Sunday morning had a doe being chased by a small basket buck.  They were both being chased by a yearling.  Guess she still had a young one around or maybe just an eager button buck?!  Any way, they were in and out a couple of times but never presented a good shot.  Was good to see.  I think things will be heating up this weekend. Good luck all.


----------



## gitrdone150 (Nov 4, 2017)

Not much deer movement this weekend during the day.havent heard any shots either.only seen a few does.pretty much every low hanging oak branch has a scrape underneath it.got some real nice bucks on camera but all around midnight.got some pictures of bucks fighting on the 29th so they are starting to get excited and hopefully they start making some moves during the day


----------



## Curtis (Nov 6, 2017)

Same story as Gitrdone- lots of advertising but no business.  Hopefully a little cooler weather will get things moving.  Sure would love it if it can hold out till I get back there around the 18th!


----------



## Curtis (Nov 11, 2017)

Well they are definitely on the move.

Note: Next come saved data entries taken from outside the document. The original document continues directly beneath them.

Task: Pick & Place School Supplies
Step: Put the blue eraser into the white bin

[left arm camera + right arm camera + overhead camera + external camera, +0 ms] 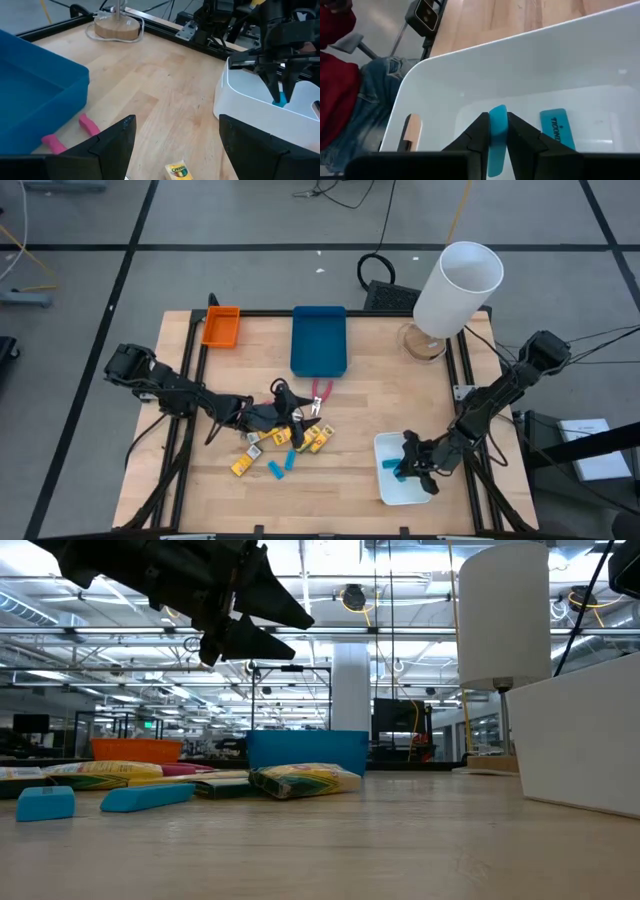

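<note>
Right end effector [494, 142] is hanging inside the white tray [392, 480], fingers pinched tight on a light-blue block [496, 137] held upright just above the tray floor. A second blue block [556, 127] already lies flat in the tray right beside it, plus a tan-ish piece [411, 131] near the tray wall that I can't identify.

Left end effector [172, 145] hovers over the table [400, 400] above the pile of leftover supplies, well apart from the white tray, fingers spread wide with nothing in them. Pile has yellow pieces [315, 440], two more blue blocks [282, 465] and pink-handled pliers [321, 391] just beside the blue tray [319, 340]. Orange tray [220, 326] sits off to the side of that.
</note>
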`<action>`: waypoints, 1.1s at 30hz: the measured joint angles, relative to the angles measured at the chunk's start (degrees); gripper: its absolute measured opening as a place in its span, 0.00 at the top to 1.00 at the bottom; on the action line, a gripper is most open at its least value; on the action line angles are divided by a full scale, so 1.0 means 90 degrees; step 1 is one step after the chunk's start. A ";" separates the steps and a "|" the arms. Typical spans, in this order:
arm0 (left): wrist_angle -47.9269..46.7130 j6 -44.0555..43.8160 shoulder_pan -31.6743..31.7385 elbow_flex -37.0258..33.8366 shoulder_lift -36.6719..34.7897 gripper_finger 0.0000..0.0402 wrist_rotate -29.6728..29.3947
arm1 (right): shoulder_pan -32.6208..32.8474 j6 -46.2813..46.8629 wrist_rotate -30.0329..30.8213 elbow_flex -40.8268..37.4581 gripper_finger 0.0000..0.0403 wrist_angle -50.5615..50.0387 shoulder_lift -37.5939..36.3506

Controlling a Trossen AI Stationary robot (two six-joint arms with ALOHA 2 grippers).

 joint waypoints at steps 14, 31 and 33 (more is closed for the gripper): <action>-0.0051 -0.0019 0.0000 0.0002 0.0001 0.28 0.0012 | 0.0005 -0.0646 -0.0359 0.0000 0.77 0.0960 -0.0005; -0.0065 -0.0002 0.0000 0.0002 0.0002 0.28 0.0029 | -0.0267 -0.1529 0.0018 0.0049 0.63 0.0454 -0.1032; -0.0078 -0.0005 0.0000 0.0002 0.0002 0.28 0.0032 | -0.0313 -0.1948 0.0241 0.0053 0.63 0.0446 -0.1243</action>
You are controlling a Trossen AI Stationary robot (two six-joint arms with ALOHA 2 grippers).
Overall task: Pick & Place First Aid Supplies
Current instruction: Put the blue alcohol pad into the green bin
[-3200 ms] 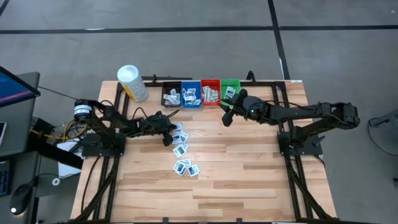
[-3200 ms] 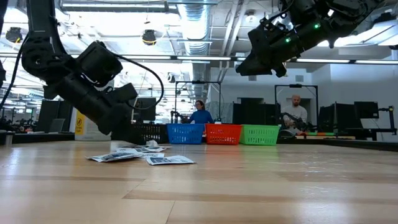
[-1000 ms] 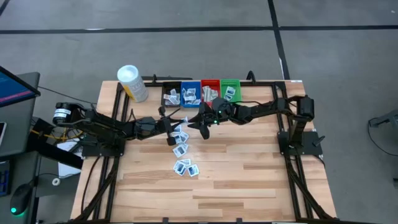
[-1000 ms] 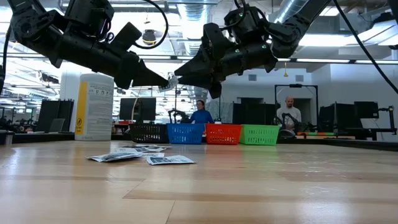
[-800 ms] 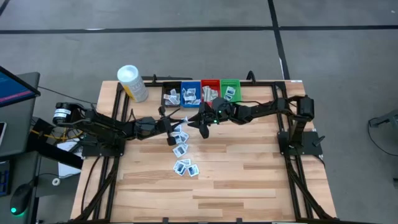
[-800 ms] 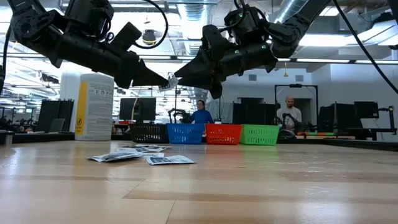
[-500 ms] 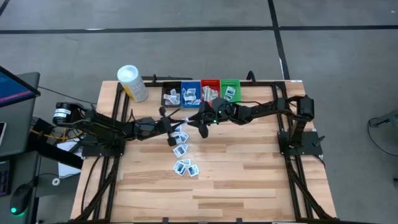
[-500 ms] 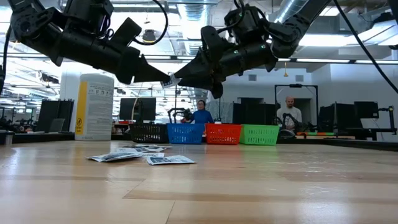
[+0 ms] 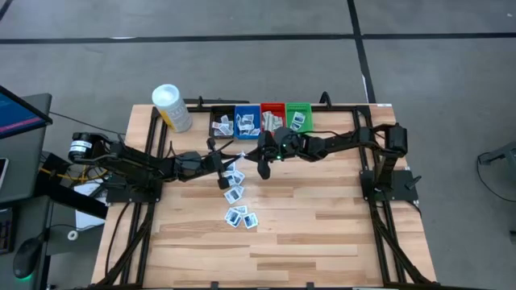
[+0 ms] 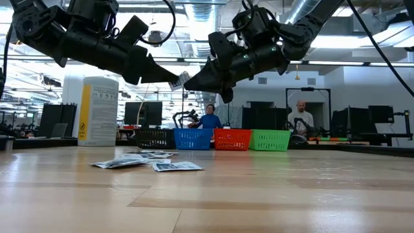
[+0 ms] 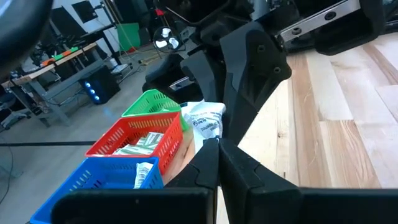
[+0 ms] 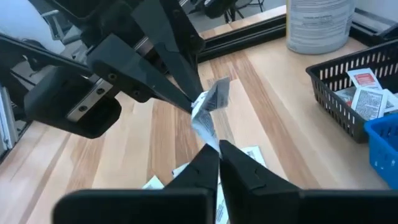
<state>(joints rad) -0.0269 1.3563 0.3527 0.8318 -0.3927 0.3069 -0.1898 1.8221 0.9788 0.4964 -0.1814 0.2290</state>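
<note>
A small white packet [image 10: 180,80] with dark print, crumpled, hangs high above the table between my two grippers. My left gripper [image 10: 172,83] reaches in from the table's left and is shut on it. My right gripper [image 10: 188,81] reaches in from the right and is shut on it too. In the high view they meet in front of the blue bin [image 9: 247,122]. Several more packets [image 9: 235,195] lie flat on the wood below and nearer. The black [image 9: 222,125], red [image 9: 272,121] and green [image 9: 298,118] bins also hold packets. My left gripper pinches one edge of the packet [image 11: 208,137] between its two fingertips, coming from the table's left and slanting slightly down. The packet is lifted clear of the table. My right gripper pinches the packet's opposite end [image 12: 208,134] between its two fingertips, coming from the table's right and slanting down. The packet bends between the two holds.
A yellow cylindrical container with a white cap [image 9: 171,107] stands at the far left corner. The four bins stand in a row along the far edge. Bare wood [image 9: 322,217] lies at the near and right parts of the table. People sit in the room behind the table.
My right gripper has shut on the packet that my left gripper holds up; its fingers stood apart around the packet before. Both arms have stayed nearly in place, and the packet stays clear of the table.
</note>
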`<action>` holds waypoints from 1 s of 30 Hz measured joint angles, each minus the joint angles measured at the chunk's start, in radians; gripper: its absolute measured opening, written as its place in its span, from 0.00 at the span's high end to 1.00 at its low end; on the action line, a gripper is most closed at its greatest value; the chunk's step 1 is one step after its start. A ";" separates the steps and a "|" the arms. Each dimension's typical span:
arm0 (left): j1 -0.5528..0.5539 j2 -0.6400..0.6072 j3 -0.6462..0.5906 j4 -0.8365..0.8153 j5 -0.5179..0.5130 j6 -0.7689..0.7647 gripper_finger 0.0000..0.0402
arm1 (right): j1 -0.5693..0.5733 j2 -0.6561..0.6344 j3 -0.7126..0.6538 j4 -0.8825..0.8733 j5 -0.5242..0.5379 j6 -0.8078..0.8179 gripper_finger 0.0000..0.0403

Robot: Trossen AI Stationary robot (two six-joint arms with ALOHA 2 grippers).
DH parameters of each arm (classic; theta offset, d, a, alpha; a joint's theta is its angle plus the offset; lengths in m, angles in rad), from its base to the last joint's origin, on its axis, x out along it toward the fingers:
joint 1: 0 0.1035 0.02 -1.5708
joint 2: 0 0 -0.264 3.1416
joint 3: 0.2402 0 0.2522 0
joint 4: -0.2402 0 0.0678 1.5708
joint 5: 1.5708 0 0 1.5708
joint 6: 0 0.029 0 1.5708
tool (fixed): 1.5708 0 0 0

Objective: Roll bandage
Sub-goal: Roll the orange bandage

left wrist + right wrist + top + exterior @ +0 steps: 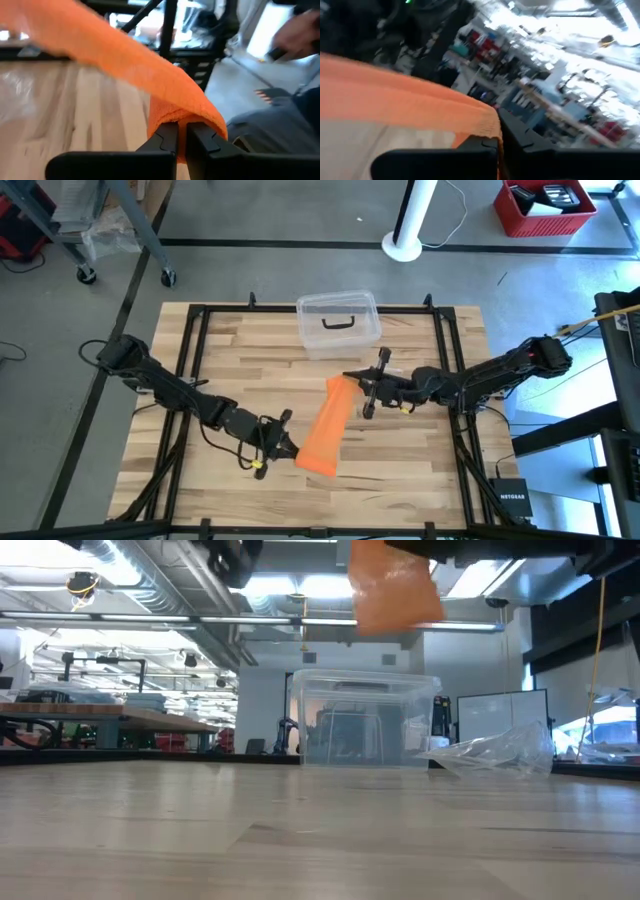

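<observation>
From above, the orange bandage hangs stretched over the counter, long axis slanting from the left gripper, clamped on its near end, to the right gripper, pinching its far end. The low view shows it lifted clear. Wrist views confirm both grips. Rolling seems not yet begun; next, one end must turn inward.

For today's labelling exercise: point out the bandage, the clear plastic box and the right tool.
bandage (328, 428), high view, middle of the orange strip.
clear plastic box (338, 323), high view, its lid.
right tool (353, 383), high view, between its fingertips, at the bandage's far end.
</observation>
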 joint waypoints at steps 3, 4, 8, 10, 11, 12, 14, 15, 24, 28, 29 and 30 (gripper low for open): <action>0.003 -0.063 0.000 0.035 -0.007 0.058 0.99 | 0.002 0.016 0.001 -0.043 -0.039 0.077 0.99; 0.003 -0.090 0.000 0.043 -0.022 0.087 0.99 | 0.002 0.025 0.000 -0.055 -0.052 0.108 0.99; 0.004 -0.183 0.000 0.068 -0.141 0.202 0.99 | 0.001 0.073 -0.010 -0.053 -0.108 0.226 1.00; 0.013 -0.215 0.000 0.095 -0.184 0.261 0.99 | 0.001 0.105 -0.014 -0.053 -0.147 0.285 1.00; 0.018 -0.228 0.000 0.098 -0.199 0.285 0.99 | 0.001 0.123 -0.014 -0.046 -0.162 0.311 0.99; 0.025 -0.236 0.000 0.102 -0.209 0.298 0.99 | 0.001 0.141 -0.014 -0.033 -0.173 0.338 0.99; 0.043 -0.246 0.000 0.104 -0.221 0.317 0.99 | 0.001 0.176 -0.014 -0.005 -0.186 0.388 0.99; 0.053 -0.248 0.000 0.104 -0.227 0.321 0.99 | 0.001 0.195 -0.014 0.010 -0.190 0.411 0.99; 0.126 -0.247 0.000 0.102 -0.254 0.339 0.99 | 0.001 0.292 0.012 0.035 -0.221 0.638 0.97; 0.135 -0.247 0.000 0.102 -0.254 0.339 0.99 | 0.001 0.294 0.044 -0.011 -0.228 0.665 0.86; 0.135 -0.247 0.000 0.101 -0.254 0.339 0.99 | 0.001 0.294 0.050 -0.015 -0.227 0.665 0.82; 0.134 -0.247 0.000 0.101 -0.254 0.339 0.99 | 0.001 0.294 0.056 -0.018 -0.227 0.665 0.79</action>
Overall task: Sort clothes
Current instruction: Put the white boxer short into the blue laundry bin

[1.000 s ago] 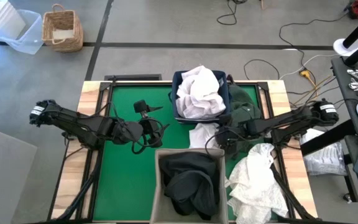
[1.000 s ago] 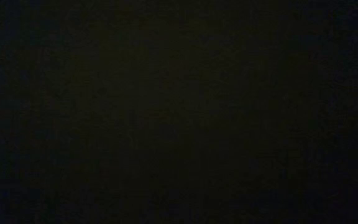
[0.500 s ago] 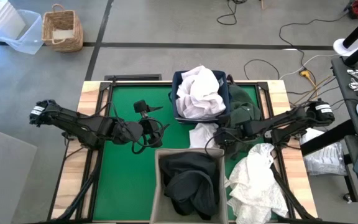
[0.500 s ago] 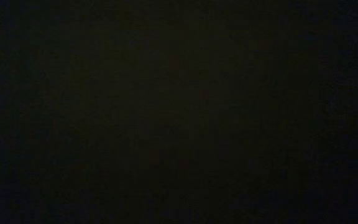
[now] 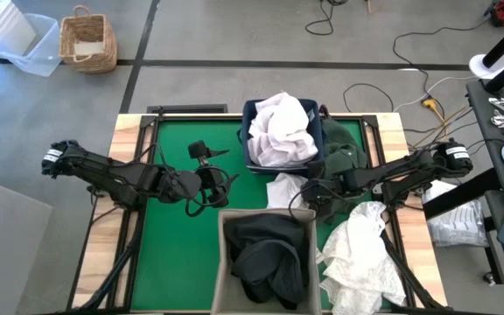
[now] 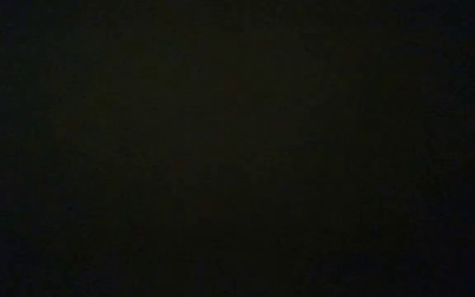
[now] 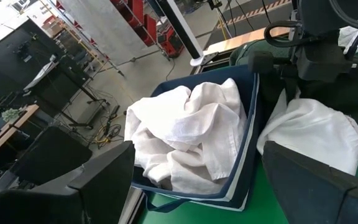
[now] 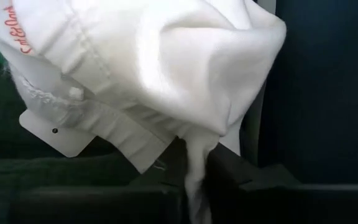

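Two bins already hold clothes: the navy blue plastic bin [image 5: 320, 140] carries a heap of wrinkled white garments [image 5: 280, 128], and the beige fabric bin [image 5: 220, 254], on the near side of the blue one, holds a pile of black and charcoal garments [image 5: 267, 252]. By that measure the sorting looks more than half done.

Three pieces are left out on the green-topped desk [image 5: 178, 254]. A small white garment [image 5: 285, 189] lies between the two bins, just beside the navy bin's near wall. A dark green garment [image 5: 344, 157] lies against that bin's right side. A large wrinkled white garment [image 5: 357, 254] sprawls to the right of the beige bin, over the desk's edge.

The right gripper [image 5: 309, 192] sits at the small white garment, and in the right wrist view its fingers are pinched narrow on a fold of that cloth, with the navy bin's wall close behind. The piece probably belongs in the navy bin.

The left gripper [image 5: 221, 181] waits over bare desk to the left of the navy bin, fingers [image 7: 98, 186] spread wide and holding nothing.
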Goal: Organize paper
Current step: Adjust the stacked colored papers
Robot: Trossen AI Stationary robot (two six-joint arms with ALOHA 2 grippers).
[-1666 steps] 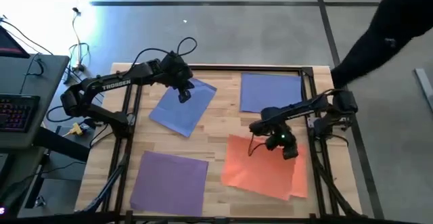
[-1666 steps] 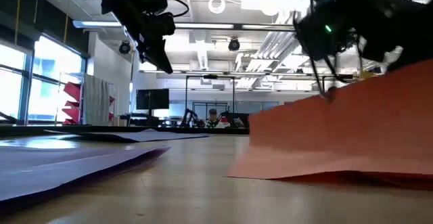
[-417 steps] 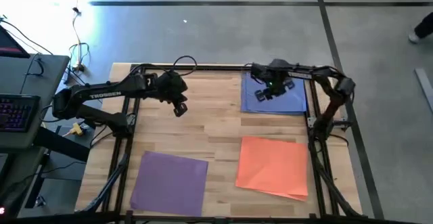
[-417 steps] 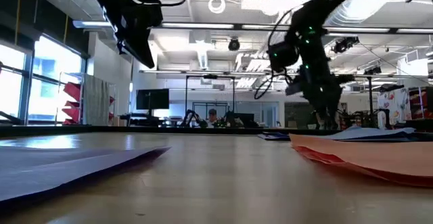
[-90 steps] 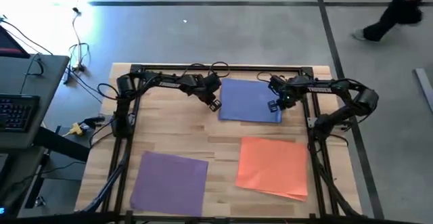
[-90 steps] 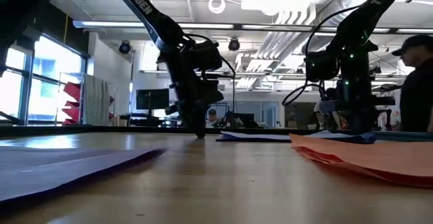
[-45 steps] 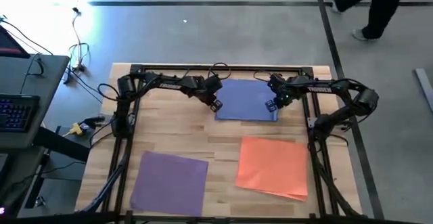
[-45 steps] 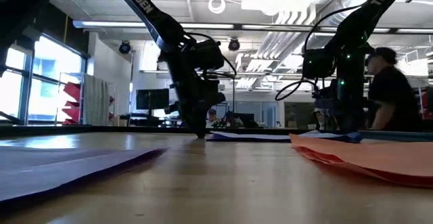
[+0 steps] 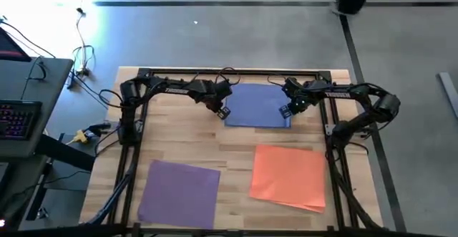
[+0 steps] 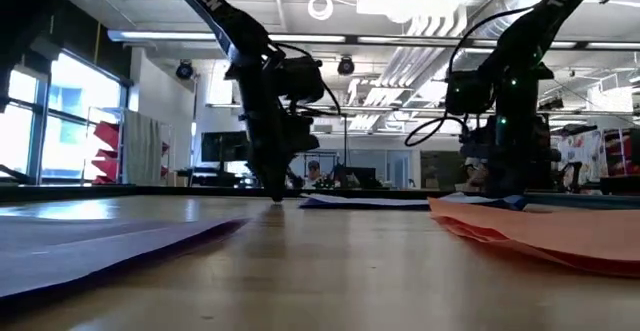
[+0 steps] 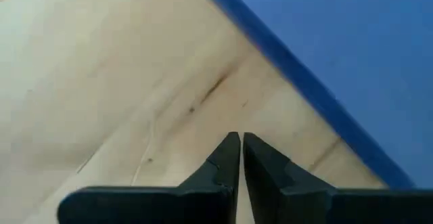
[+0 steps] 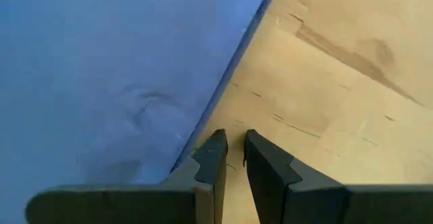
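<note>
Step in hand: I judge I'm squaring up the blue paper (image 9: 258, 106) at the far middle of the worktop (image 9: 236, 140), with a gripper set at each of its side edges.
Left gripper: my left gripper (image 9: 222, 112) sits low at the blue sheet's near-left corner; the left wrist view shows its fingers pressed together, tips on bare wood just beside the sheet's edge.
Right gripper: my right gripper (image 9: 285, 110) is at the sheet's right edge; its fingers stand a narrow slit apart, straddling the paper's edge, pinching nothing.
Next move: I'd say it calls for nudging the edges gently inward without buckling the sheet; thin paper will slide or crease easily.
Purple paper: the purple paper (image 9: 179, 192) lies flat at the near left, well apart from both grippers.
Blue paper look: matte, flat, a faint crinkle near the right gripper.
Orange paper: the orange paper (image 9: 288, 177) lies at the near right, its near edge looking doubled or slightly lifted.
</note>
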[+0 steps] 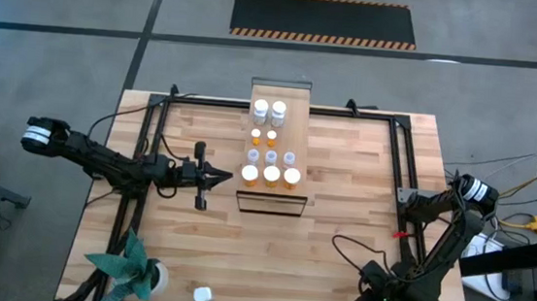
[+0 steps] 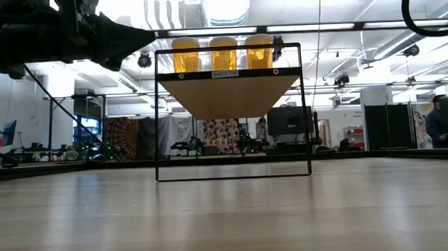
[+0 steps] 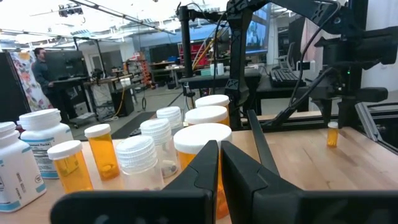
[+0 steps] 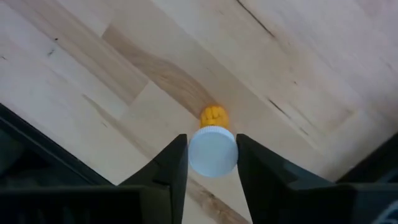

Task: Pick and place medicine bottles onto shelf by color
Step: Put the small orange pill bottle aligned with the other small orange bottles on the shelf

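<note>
We find the right end effector (image 4: 212, 163) at the near right corner of the worktop (image 1: 341, 215), pointed down at the wood. Between its two fingers (image 4: 169, 163) stands a small orange bottle (image 4: 212, 149), seen cap-up; its white cap fills almost all of the gap. The fingers stand close on either side of the cap, partly closed. We cannot tell whether they press on it or merely flank it.

Also at the near edge, toward the left, we note one loose white bottle (image 1: 202, 294) lying on the worktop, beside a potted green plant (image 1: 132, 267). It is well apart from both end effectors.

Farther in, the left end effector (image 3: 219, 163) is fully closed and holds nothing. It hangs above the worktop just to the left of the shelf (image 1: 281, 93), its tips pointing at the shelf's near row. Directly ahead of those tips, in the left wrist view, stands a large orange bottle with a white cap (image 3: 202, 149).

On the shelf, we count three large orange bottles (image 1: 271, 176) in the nearest row, then small clear-greyish bottles (image 1: 271, 157), then small orange bottles (image 1: 256, 134), and two white bottles (image 1: 269, 109) at the far end.

Beyond the worktop a person (image 3: 41, 62) stands in the room.
</note>
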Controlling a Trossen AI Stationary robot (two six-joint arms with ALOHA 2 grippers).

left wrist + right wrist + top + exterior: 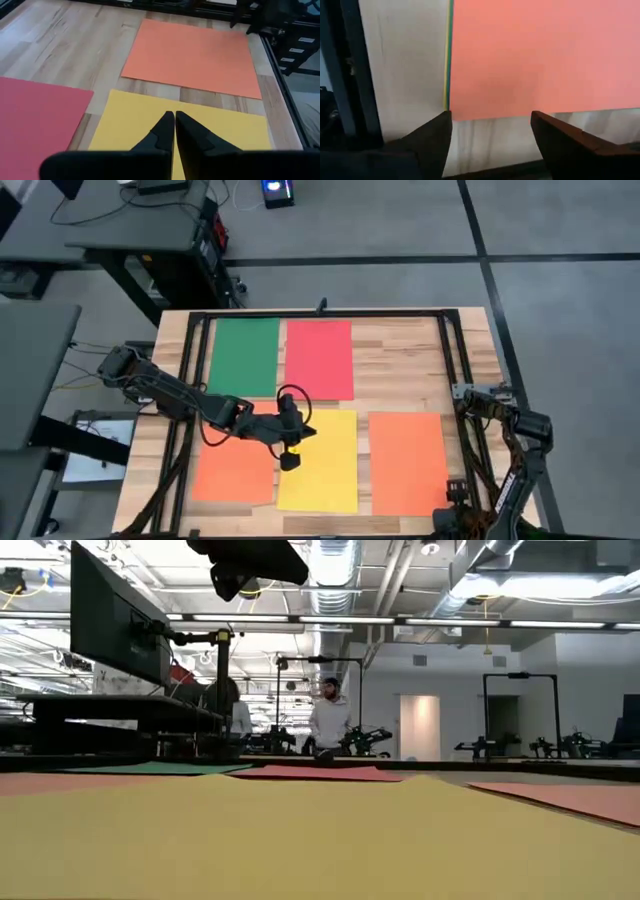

Let lots pass today in hopes of some big boys.  Any luck with other Webster folks?


----------



## jam (Nov 12, 2017)

About the same for us, does and small to decent bucks being seen. None of the big boys being seen in daylight hours. Cameras indicate they are moving at night laying the ground and getting ready. From the amount of ground work that is being laid I am expecting a good rut. This afternoon had a decent eight point pushing group of five does around. Good sign things might be picking up. Time will tell.


----------



## gitrdone150 (Nov 29, 2017)

was up the whole week before thanksgiving and the weekend after and only seen some does being pushed by smaller bucks and seen some nice bucks wondering around by themselves .the does that were all alone didnt seem to worried about anything at all.but after talking to a processor/taxidermist he said it seemed the rut was in full swing from what he was getting in..going off of the cameras most of the movement was in the middle of the night


----------



## jam (Oct 6, 2018)

Deer and hogs hammering the feeders for the last 2 months, smart hogs will figure a way to get their share. Appears to be a slim acorn crop. The least water oaks acorns that I have seen in a many a year. Going be a tough winter for the creatures that depend on them. Maybe the hogs will move on hunting something else to eat, no such luck.


----------